When looking through the images that are available to me, I have chosen paintings that suit my needs, looking for subjects and/or compositions that will be beneficial to me in my journey as an artist. Sometimes I have chosen to work from a portrait as I am interested in making contemporary portraits and learning from those made in the past seems to me to be a good idea.

At other times I have chosen to work from subjects that I know will challenge me, as it is only through overcoming obstacles and challenges that we can develop as artists.

It is for you to decide which paintings you would like to work from. I suggest that you settle down at your computer and spend time just looking at websites of museums and make a list of paintings that you like. If you choose to work from the same ones as I have, do not expect your results to look like mine. Copying my style is not the point of this article. As you will see, copying actually forces you to see in what way you are different from the original artist.

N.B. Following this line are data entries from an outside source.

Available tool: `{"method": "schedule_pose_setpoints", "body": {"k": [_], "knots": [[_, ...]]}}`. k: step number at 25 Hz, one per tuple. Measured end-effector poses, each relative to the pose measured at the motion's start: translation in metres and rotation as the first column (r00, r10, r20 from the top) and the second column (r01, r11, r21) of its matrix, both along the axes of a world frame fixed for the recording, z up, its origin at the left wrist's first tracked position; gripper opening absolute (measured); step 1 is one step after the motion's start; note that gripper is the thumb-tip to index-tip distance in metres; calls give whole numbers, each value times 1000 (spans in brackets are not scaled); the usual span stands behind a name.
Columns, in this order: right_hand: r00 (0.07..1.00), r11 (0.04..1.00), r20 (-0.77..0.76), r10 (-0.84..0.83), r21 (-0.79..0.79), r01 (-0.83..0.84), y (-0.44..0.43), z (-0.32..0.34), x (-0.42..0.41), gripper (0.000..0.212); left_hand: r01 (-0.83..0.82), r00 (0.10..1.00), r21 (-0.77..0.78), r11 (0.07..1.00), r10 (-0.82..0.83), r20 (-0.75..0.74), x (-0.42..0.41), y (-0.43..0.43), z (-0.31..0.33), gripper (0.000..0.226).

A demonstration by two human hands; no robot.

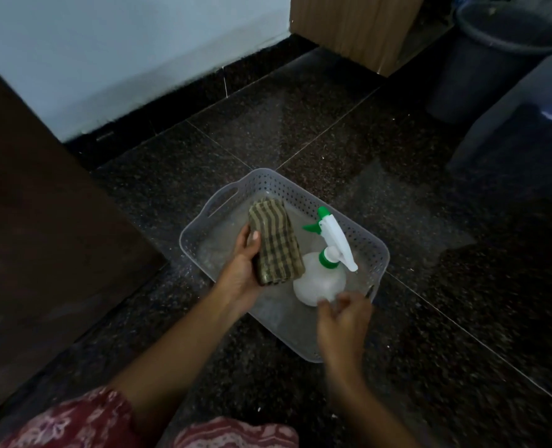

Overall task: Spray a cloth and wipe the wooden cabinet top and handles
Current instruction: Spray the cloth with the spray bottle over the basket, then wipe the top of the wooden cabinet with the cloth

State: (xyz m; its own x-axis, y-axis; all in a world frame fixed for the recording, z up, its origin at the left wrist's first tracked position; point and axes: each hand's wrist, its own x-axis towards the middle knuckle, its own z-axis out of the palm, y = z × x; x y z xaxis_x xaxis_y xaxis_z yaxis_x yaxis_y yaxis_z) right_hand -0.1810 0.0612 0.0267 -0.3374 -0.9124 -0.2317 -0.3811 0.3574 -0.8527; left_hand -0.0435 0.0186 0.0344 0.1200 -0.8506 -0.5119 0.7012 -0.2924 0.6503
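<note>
A folded green-and-brown checked cloth lies in my left hand, which grips it from the left over a grey perforated basket on the floor. A white spray bottle with a green nozzle and collar stands in the basket, just right of the cloth. My right hand is blurred at the bottle's near side, fingers apart and curled toward its base; I cannot tell if they touch it. The dark wooden cabinet rises at the left.
The floor is dark speckled stone tiles. A pale wall runs behind. A light wooden panel stands at the top, with a dark bucket and a dark bin at the right. My red patterned clothing shows below.
</note>
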Motion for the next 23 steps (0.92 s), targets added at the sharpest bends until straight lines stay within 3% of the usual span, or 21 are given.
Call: {"method": "schedule_pose_setpoints", "body": {"k": [3, 6, 8, 12, 16, 19, 23], "knots": [[917, 980, 362, 167, 39, -194, 11, 33, 21, 18, 18, 1000, -17, 1000, -19, -17, -1, 19, 22, 42], [694, 934, 681, 233, 41, -354, -10, 80, 34, 42, 28, 1000, -36, 999, -29, -8, 4, 37, 60, 41], [564, 893, 789, 244, 45, -448, -14, 113, 39, 43, 21, 1000, -56, 998, -20, 21, 15, 49, 95, 40], [521, 861, 799, 300, 8, -508, -1, 174, 61, 33, 35, 986, -46, 998, -27, 166, 38, 72, 173, 38], [463, 788, 788, 407, -47, -614, 32, 257, 95, 23, 24, 860, -5, 1000, -18, 511, 71, 110, 259, 37], [418, 725, 753, 509, -112, -680, 60, 314, 123, 16, -8, 806, -52, 999, 37, 591, 104, 154, 311, 34], [363, 642, 740, 566, -120, -757, 97, 353, 169, 19, -131, 807, -135, 982, 185, 561, 156, 216, 352, 25]]}}
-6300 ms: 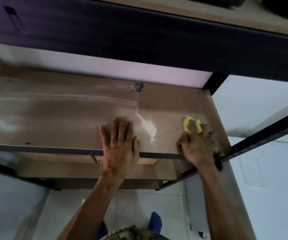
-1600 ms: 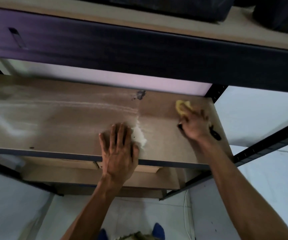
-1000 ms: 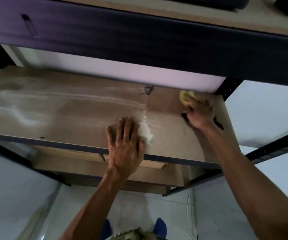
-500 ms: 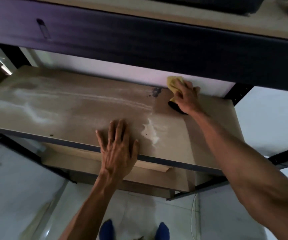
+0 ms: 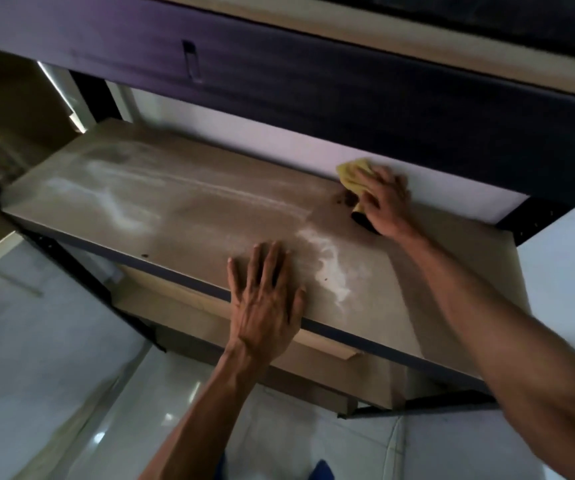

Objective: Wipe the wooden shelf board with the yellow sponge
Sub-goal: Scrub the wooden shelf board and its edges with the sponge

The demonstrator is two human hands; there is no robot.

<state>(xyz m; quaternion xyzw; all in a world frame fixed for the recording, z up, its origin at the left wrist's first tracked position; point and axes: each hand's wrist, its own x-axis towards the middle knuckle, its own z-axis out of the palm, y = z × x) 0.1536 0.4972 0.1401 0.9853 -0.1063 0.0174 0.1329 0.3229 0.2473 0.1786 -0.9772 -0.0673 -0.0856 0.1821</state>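
The right hand [image 5: 384,206] grips the yellow sponge [image 5: 352,175] at the back edge of the wooden shelf board [image 5: 210,216], upper right of the frame, with the long dusty part stretching left, while the left hand [image 5: 265,299] lies flat, fingers spread.

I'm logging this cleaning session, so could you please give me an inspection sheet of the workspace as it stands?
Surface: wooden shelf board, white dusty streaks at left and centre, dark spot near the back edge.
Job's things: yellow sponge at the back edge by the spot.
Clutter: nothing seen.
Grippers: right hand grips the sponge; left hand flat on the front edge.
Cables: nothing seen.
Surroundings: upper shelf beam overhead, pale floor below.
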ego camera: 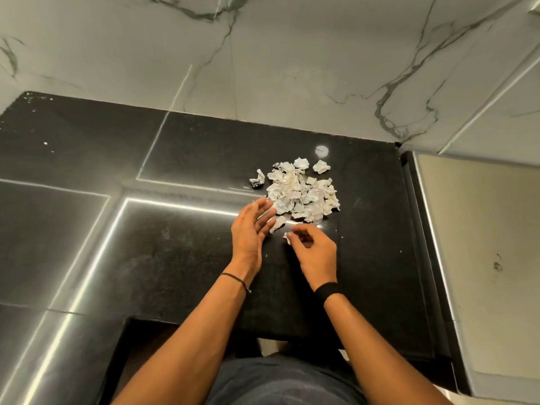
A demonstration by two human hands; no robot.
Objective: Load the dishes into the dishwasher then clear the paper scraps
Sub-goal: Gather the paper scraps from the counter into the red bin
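This looks like a home kitchen. A polished black stone bench (pixel 175 258) runs up to a wall of large white marble-look tiles with grey veins (pixel 292 68). At the bench's right edge stands a pale panel (pixel 482 244), perhaps a cabinet or an appliance side; which, is unclear.

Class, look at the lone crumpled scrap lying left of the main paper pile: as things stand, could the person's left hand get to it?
Probably yes. The left hand is open at the pile's near-left edge, and the lone scrap lies just beyond its fingertips on bare black counter, with nothing in between.
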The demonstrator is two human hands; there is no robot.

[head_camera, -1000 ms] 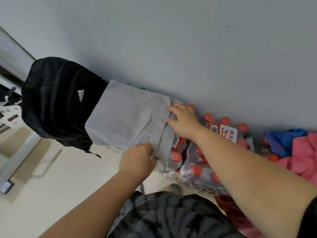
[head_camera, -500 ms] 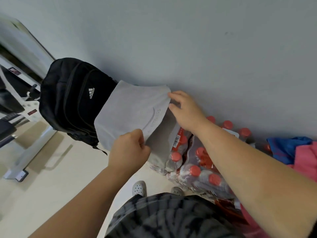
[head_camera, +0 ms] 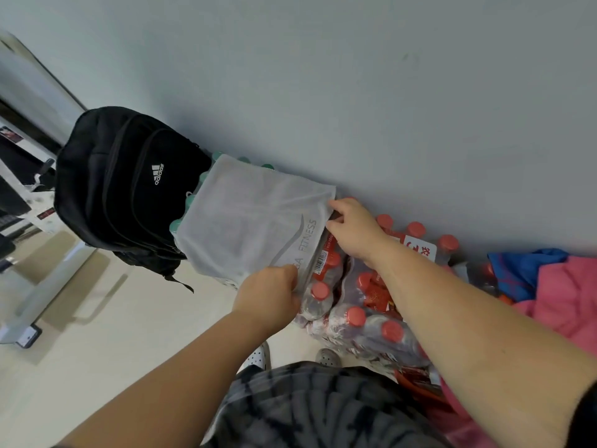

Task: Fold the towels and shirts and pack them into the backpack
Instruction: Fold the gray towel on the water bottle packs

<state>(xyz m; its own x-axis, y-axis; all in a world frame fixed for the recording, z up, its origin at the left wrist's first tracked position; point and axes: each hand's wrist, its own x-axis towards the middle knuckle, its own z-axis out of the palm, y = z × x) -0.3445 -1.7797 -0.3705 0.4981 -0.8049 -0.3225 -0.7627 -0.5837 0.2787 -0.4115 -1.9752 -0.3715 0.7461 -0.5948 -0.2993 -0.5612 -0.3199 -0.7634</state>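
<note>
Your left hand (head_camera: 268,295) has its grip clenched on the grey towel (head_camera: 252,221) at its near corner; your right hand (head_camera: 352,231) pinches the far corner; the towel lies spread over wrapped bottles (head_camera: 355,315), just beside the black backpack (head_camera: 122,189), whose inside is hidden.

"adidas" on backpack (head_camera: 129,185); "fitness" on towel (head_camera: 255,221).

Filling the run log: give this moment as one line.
step: folding towel | left hand: grips towel's near corner | right hand: pinches far corner | towel: on bottle packs | backpack: beside towel
</note>
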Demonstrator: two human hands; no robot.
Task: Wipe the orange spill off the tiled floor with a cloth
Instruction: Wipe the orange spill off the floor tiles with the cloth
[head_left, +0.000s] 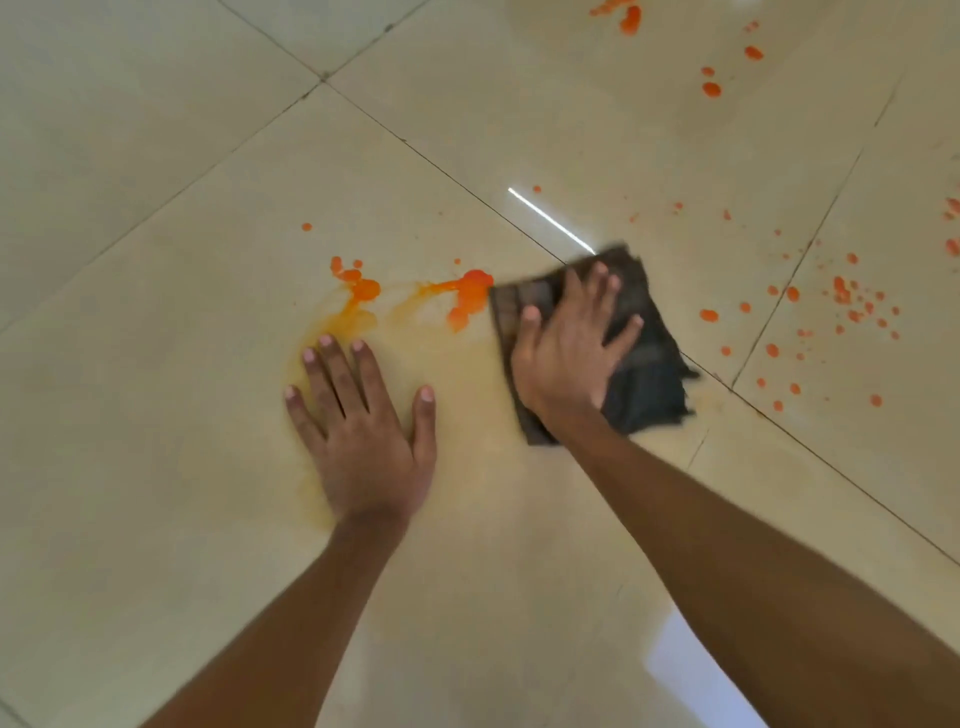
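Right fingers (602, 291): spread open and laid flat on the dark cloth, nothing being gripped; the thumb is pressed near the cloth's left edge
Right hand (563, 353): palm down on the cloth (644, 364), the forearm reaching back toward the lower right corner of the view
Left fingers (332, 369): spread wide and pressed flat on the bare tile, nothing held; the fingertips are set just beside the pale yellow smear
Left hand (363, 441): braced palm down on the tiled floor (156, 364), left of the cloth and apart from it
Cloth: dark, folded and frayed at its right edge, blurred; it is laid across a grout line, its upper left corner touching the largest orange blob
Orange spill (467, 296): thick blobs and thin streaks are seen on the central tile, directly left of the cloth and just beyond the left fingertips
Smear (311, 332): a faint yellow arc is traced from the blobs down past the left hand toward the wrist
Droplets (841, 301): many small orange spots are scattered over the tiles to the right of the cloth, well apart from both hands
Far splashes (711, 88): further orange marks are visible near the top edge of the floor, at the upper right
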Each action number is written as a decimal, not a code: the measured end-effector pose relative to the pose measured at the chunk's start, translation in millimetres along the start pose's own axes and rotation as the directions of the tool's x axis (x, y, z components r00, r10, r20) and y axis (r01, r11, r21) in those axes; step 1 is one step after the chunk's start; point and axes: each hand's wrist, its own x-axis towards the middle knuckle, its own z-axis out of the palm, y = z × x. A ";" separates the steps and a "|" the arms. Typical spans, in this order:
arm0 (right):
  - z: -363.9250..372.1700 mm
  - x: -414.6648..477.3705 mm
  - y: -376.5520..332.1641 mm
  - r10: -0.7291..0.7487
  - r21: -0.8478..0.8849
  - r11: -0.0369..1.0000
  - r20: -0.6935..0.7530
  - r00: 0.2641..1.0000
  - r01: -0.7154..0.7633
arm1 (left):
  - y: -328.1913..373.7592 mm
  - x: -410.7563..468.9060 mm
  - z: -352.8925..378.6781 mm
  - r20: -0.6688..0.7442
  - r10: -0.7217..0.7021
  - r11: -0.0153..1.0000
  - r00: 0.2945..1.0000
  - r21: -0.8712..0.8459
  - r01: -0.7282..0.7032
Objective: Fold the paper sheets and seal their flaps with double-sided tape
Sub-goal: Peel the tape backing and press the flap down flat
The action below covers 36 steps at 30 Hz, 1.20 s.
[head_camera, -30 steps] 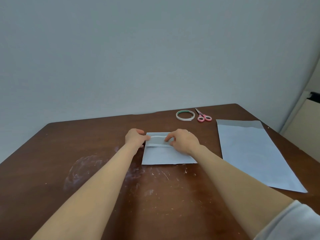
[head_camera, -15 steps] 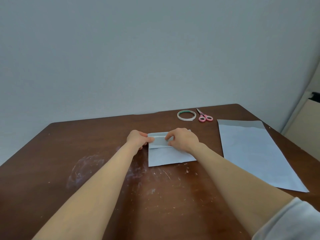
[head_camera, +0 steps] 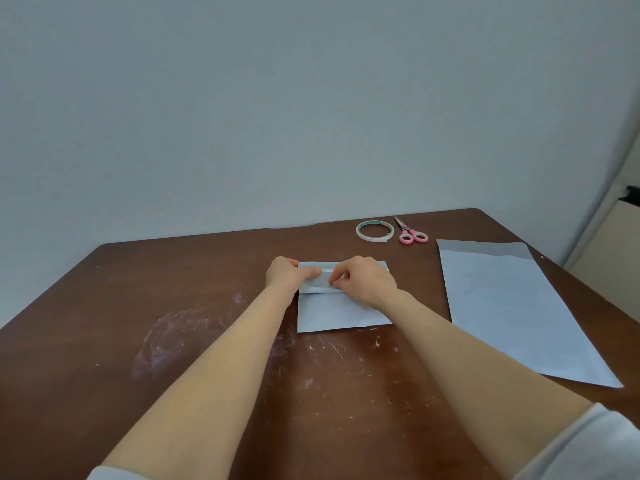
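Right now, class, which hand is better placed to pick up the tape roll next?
Probably right: the tape roll lies just beyond the right hand, while the left hand holds the left end of the folded paper.

Reaches both bare forearms far, converging mid-scene. Grips paper flap at its left end with curled left hand, thumb laid rightward. Pinches same flap with right hand, knuckles up, fingertips curled under.

Two pale blue paper sheets: a folded sheet mid-frame, a flat sheet at right. One white tape roll; one pink-handled pair of scissors.
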 end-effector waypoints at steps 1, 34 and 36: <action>-0.6 0.9 1.1 0.012 -0.003 1.000 -0.017 1.000 -0.012 | 0.5 -0.1 1.5 -0.008 0.002 1.000 1.000 0.015 -0.002; 6.4 -3.7 -11.7 0.095 -0.142 0.985 -0.050 0.994 -0.101 | -8.7 -5.4 -17.5 0.048 0.068 0.997 0.997 -0.041 -0.066; 5.4 -4.5 -11.3 0.101 -0.146 0.983 -0.052 0.994 -0.107 | -9.8 -3.6 -15.1 0.023 0.076 0.996 0.997 -0.046 -0.075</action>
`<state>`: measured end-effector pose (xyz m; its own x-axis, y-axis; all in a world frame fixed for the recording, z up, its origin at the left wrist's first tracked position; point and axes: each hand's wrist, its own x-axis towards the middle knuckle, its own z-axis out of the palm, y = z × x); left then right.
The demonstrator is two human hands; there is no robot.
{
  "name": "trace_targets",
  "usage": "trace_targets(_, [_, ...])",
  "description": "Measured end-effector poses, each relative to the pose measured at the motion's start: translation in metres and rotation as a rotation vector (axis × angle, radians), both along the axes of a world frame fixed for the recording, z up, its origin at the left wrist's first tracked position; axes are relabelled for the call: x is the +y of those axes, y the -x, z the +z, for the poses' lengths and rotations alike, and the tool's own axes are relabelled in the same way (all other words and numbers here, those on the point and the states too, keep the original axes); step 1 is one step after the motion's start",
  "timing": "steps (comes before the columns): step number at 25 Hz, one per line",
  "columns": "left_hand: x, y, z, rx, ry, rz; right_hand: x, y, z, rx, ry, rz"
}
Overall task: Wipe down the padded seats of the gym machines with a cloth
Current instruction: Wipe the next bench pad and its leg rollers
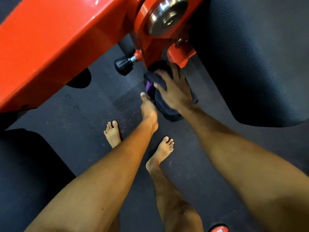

One of the benefits of spending time trawling through the thousands of images that are on museum websites is that it broadens your knowledge and understanding of the huge range of artistic styles and compositions that have been made and preserved from the past.

You might even find yourself thinking that some of the work is less good than others. The tendency to put paintings and drawings from the past on a pedestal and to then feel that you can never be as good an artist as the Old Masters were, is dispiriting and unhelpful. Becoming aware of the great range of styles and success of execution among the work of the Old Masters should encourage your own unique practice.


Before I show you a step-by-step example of making a quick oil sketch after the Masters, I want to illustrate to you how copying shows the copier how he or she is different from the artist who made the original work. This is one of the most useful results of copying.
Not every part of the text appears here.